● DIRECTIONS FOR THIS TASK: In the records below, some lines contain "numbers"; state the number of such lines and nothing else.

● WORKING DATA:
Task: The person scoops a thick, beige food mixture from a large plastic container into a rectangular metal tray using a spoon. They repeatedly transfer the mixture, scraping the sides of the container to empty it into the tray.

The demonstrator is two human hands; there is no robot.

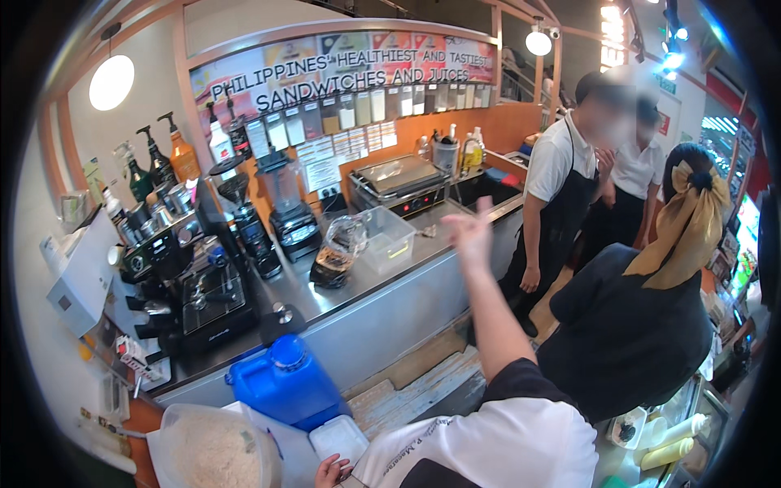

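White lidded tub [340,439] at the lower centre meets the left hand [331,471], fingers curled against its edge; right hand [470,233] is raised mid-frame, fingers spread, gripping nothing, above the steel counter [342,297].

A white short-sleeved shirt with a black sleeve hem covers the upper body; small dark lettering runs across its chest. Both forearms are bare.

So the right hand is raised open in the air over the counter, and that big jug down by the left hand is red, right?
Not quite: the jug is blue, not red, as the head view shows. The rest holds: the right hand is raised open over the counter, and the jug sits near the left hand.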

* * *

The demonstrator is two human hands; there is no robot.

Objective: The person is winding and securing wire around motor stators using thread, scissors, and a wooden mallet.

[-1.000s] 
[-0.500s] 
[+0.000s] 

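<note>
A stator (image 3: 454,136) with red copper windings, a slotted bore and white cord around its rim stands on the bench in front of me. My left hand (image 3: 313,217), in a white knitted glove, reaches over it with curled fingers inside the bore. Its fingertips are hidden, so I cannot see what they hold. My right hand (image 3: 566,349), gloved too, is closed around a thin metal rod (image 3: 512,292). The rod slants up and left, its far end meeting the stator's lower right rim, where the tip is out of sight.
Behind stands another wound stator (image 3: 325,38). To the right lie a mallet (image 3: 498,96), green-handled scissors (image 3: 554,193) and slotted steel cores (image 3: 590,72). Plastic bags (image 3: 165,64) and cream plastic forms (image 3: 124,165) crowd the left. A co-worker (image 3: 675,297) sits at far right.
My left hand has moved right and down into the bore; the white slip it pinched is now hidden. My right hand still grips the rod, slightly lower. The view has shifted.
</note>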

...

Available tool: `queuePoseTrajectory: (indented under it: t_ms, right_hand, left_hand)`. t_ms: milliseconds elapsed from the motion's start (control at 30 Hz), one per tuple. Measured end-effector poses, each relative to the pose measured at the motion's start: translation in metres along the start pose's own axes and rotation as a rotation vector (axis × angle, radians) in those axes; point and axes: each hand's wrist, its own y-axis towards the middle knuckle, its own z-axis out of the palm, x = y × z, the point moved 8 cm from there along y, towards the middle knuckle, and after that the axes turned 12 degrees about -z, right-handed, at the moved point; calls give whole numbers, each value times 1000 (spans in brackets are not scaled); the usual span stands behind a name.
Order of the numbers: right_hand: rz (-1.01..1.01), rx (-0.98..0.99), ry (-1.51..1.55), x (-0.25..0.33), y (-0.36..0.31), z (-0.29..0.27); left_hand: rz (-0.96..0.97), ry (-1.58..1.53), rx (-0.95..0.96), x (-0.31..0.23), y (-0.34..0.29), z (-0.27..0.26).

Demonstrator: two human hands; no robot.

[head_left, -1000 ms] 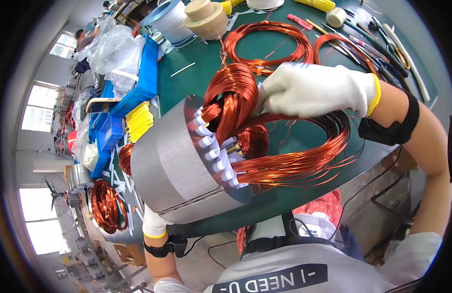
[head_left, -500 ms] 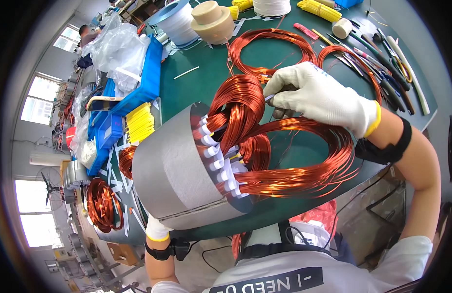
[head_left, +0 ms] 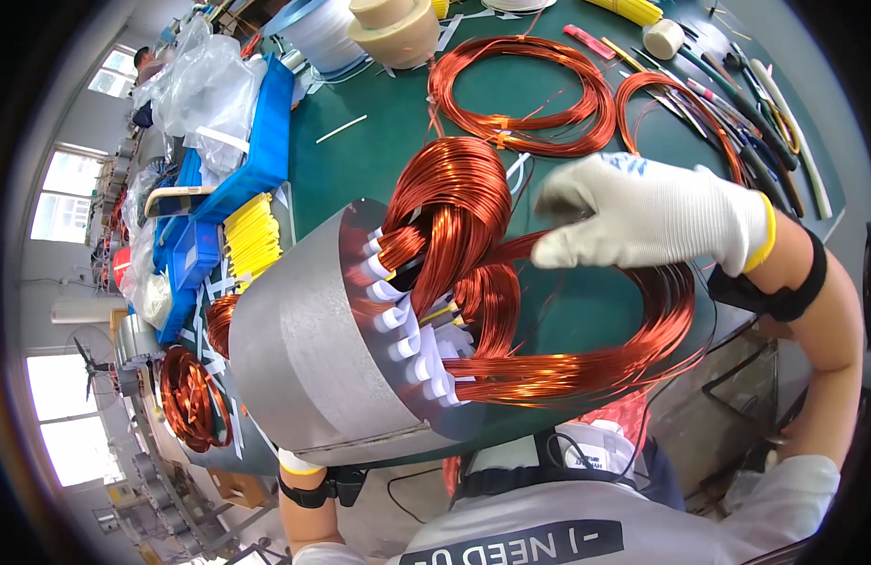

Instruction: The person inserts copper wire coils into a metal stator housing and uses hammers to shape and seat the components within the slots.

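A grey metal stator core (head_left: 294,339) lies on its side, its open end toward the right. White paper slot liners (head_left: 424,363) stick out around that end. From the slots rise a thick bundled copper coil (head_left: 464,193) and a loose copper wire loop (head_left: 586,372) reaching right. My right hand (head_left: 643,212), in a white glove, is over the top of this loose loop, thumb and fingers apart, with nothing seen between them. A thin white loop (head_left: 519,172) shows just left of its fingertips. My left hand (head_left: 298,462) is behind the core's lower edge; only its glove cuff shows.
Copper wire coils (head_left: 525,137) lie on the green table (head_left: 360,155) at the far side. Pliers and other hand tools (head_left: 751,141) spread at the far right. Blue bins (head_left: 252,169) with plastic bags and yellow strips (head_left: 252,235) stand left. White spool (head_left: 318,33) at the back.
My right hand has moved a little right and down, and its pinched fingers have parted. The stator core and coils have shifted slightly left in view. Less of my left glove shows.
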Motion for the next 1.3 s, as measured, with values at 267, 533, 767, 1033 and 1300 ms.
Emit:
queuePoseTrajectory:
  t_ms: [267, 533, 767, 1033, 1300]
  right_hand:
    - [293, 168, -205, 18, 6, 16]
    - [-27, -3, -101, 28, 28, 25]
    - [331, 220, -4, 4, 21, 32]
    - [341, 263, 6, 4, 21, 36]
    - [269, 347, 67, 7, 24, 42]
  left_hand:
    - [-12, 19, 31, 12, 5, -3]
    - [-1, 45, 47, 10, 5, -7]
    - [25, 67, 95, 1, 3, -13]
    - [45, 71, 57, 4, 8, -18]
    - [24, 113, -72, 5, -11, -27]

● WRITTEN RESPONSE: 2